By covering this whole spectrum of capabilities, the Curl content language provides "one-stop shopping" where the whole range of content and behavior requirements of Web applications can be satisfied within one framework. If not using Curl, a developer would have to integrate multiple technologies to achieve similar results, for example by embedding applets in HTML pages, but getting such multiple technologies to work with each other is inherently complicated, increasing application development costs and reducing maintainability.
Furthermore, the Curl content language is designed from the ground up for the purpose of building user interfaces and presenting information to people. Curl's unique and powerful layout and styling capabilities help you build sophisticated user interfaces quickly and express them in compact, concise code.
Curl applications do not require changes in the back-end infrastructure used today for Web-based enterprise applications, mostly built upon J2EE or Microsoft's .Net. Curl provides a new client-side technology fully complementary to these server-side alternatives, able to connect to any server product irrespective of operating system or manufacturer, and thus making efficient use of your existing data and system assets.
The full Curl platform consists of three components:
- An extensible programming language (the Curl content language) designed to create interactive Web content.
- A runtime engine (the Curl RTE) that executes Curl programs and renders the resulting content.
- An IDE (integrated development environment) to construct rich Internet client-side applications.
WORKING OF CURL APPLICATIONS
An application programmed in the Curl language is placed on a Web server as source code or in a compressed "pcurl" format that is not human-readable. When requested by a client machine's Web browser, the Web server sends the application file or files to the client, where a just-in-time compiler compiles the application into native code that runs with the full performance of the client processor. From that point, the full power of the application is literally in the hands of the user because the application runs on the user's machine, not on the server. When the application needs additional data from the server, it can request just the needed data. Typically, this data is much more compact than the successive HTML page loads that characterize the typical path through the screens of a first-generation Web application.

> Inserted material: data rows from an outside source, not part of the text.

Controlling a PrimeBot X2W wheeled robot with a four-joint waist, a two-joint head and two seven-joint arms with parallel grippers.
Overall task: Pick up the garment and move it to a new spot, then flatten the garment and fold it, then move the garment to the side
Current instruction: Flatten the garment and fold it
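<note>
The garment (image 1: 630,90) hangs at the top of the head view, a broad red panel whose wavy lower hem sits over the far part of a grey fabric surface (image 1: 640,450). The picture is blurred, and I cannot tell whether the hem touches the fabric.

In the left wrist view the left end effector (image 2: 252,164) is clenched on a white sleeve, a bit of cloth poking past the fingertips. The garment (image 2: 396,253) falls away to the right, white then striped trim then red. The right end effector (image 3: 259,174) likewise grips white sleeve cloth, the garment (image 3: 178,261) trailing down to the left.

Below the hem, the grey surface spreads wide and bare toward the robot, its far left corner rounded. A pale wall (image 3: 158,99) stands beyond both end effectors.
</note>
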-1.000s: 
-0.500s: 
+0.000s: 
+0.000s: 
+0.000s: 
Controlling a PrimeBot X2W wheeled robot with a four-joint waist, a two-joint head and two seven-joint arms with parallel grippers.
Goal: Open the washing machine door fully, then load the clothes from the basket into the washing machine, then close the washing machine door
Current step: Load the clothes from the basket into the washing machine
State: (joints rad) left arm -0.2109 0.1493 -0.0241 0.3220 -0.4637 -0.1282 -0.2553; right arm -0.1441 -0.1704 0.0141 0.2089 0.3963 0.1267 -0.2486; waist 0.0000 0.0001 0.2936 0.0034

The server is freed from much of the processing it typically does because all of the presentation work, as well as appropriate business logic tasks, are offloaded to the client. The network is freed from constant back-and-forth requests and downloading of fresh web pages. Huge savings in server load and network bandwidth result, making Curl-based applications highly scalable.
Since Curl applications can run autonomously on the client side, they can even keep running when there is no network connectivity. Thus, Curl can be used to build "occasionally connected" applications that cache data on the client machine while connected to the network, and can then use the cached data to continue working even when out of range of a network connection.
CURL OVERVIEW
The name Curl derives from the principal syntactic feature of the language: Curl source files are arbitrary text, punctuated by expressions enclosed by curly brackets. Like HTML, plain text is valid source; unlike HTML, the escapes extend to a real programming language. For example:
Curl source | What user sees | |
The following characters are displayed using a {bold bold-faced font}. There are {+ 10 4} bold characters altogether. | The following characters are displayed using a bold-faced font. There are 14 bold characters altogether. |
Interpreting the Curl source above requires definitions for the bold and + operators. In Curl, the meaning of {operator ...} is determined by first locating a definition for operator in the current environment and then calling upon that function to parse and interpret the remaining text "..." of the expression. Note that this mechanism allows the "..." text to have any desired structure since the parsing rules are dynamically defined. In this example, the bold operator treats its arguments as a sequence of Graphic objects (in this case simple characters) to be displayed with the 'bold property set to true, while the + operator parses the remaining text as a sequence of subexpressions to be evaluated and then summed. Every Curl object can be converted to a Graphic object (the conversion process is controlled by a method defined by the object's type) which in turn can be assembled into a formatted display by the Curl browser. An interesting side-effect of being able to view all Curl objects is that we can use the browser metaphor to good effect when building debuggers, inspectors, etc.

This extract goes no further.